The DVDs contained sensitive details about both the victims and the personal data and further identifying information about other parties. The DVDs went missing after they were left in reception in following a tracked delivery sent between two CPS offices. The DVDs were sent in November 2016, but it was not discovered that they were lost until December. The CPS notified the victims in March 2017, and reported the loss to the ICO the following month. It is not known what happened to the DVDs after they were lost.
It also found that, despite being fined £200,000 following a separate breach in November 2015 – in which victim and witness video evidence was also lost – the CPS had not ensured that appropriate care was being taken to avoid similar breaches re-occurring.
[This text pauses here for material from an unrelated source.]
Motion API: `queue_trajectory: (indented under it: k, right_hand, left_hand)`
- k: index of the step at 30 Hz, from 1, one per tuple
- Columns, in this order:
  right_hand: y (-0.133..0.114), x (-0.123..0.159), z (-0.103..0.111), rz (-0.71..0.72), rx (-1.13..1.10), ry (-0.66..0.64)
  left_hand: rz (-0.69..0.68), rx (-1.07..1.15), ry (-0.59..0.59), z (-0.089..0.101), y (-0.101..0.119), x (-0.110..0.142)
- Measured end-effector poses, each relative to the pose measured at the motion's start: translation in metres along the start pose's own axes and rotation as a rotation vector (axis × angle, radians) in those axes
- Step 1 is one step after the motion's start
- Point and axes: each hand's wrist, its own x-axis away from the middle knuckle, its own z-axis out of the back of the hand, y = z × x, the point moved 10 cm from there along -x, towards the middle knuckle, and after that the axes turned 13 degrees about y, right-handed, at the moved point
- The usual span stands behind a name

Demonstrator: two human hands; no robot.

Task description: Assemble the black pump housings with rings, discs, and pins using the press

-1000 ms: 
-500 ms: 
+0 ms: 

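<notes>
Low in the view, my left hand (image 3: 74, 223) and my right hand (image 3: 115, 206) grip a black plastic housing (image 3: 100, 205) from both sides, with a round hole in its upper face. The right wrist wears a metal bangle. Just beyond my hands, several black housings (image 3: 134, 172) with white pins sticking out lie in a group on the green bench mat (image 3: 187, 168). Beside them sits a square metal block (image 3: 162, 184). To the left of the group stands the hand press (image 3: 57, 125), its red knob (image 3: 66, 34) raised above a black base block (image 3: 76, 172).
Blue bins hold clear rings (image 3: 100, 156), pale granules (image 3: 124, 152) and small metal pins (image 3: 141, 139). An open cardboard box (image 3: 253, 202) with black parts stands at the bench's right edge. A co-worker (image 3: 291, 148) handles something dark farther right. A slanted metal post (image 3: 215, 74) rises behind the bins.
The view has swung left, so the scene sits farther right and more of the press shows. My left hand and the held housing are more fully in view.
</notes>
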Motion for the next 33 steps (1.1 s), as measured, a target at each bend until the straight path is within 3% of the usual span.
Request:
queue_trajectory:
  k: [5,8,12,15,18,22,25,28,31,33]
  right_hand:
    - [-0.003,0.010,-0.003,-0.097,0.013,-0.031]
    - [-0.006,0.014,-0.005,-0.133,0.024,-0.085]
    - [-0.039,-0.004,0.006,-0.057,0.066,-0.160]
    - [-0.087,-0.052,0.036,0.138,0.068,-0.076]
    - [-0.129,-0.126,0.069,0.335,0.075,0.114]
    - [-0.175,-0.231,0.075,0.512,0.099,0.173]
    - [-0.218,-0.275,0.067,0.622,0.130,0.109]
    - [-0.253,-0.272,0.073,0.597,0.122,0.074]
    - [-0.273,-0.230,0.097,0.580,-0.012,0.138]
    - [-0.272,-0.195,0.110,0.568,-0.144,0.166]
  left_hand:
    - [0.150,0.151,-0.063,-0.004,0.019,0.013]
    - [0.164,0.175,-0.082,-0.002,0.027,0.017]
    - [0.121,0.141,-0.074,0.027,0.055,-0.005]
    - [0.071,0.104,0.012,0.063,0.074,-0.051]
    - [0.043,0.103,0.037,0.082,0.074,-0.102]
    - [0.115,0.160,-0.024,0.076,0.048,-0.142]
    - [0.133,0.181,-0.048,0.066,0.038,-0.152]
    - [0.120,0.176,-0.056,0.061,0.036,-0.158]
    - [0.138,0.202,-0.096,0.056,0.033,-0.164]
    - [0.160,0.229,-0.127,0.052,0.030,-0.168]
9. Brighton and Sussex University Hospitals NHS FT – fined £325,000
Brighton and Sussex University Hospitals NHS Foundation Trust was hit with a £325,000 fine in 2012, which at the time was the largest penalty imposed by the ICO. The breach occurred when a contractor sold Trust hard drives on eBay that he had been hired to destroy. The drives contained sensitive personal data about patients and staff, including details of people being treated for HIV.
The Trust attempted to reach a settlement that recognised errors were made but no harm arose from them, but the ICO rejected their efforts. The Trust then elected to pay the monetary penalty early in order to receive a 20 percent discount on the fine, which brought it down to £250,000.
10. Holmes Financial Solutions – fined £300,000
Holmes Financial Solutions was fined £300,000 for making 8.8 million marketing calls without receiving consent. The 8,792,907 calls contained recorded messages, primarily promoting PPI compensation claims, but the company did not have the recipients’ consent for sending direct marketing, which is against the law.